I'm having a pandas dataframe that looks like this in E I have a list
A | B | C | D | E |
---|---|---|---|---|
1 | 1 | 1 | 1 | [obj1, obj2,obj3] |
1 | 1 | 2 | 1 | empty list |
1 | 1 | 2 | 1 | [obj1] |
1 | 2 | 2 | 1 | [obj1, obj2] |
2 | 1 | 1 | 1 | empty list |
2 | 1 | 2 | 1 | [obj1, obj2,obj3] |
I want to make it a multiindex (or any kind of dataframe) that looks like this.
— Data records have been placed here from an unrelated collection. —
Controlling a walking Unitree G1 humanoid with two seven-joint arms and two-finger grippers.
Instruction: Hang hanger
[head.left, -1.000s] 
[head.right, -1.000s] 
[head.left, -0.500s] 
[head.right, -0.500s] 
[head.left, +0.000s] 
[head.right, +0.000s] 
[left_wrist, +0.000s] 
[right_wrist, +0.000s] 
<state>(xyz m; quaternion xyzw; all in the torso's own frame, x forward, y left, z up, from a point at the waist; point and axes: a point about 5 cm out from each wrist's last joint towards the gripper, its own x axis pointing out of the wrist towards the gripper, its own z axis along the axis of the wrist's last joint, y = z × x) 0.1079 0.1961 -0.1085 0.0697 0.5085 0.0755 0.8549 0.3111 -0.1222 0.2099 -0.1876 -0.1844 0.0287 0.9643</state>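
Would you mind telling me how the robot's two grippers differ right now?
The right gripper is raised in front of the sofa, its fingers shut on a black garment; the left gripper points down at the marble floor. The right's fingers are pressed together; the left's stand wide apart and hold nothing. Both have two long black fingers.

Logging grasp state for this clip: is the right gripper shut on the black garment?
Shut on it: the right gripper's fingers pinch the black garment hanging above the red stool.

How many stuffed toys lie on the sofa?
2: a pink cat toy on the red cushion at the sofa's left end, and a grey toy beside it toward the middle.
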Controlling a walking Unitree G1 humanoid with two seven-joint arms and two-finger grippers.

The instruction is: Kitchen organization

That I have a row for each value of the list, but without duplicting the values
A | B | C | D | E |
---|---|---|---|---|
1 | 1 | 1 | 1 | obj1 |
obj2 | ||||
obj3 | ||||
1 | 1 | 2 | 1 | |
1 | 1 | 2 | 1 | obj1 |
1 | 2 | 2 | 1 | obj1 |
obj2 | ||||
2 | 1 | 1 | 1 | |
2 | 1 | 2 | 1 | obj1 |
obj2 | ||||
obj3 |
But I cannot figure out how to do it.
I tried using
dfexplode(['E'],ignore_index=True)
but this enflattens the list but duplicated the column values A-D. So when I count the values, I also count the duplicates.
Any ideas?
You can explode your data and reset the index to compare it with the shifted one. This mask allows you to overwrite all values for a-d where the index equals the shifted index. The following code does this:
import pandas as pd
df_exploded = df.explode(column="e").reset_index()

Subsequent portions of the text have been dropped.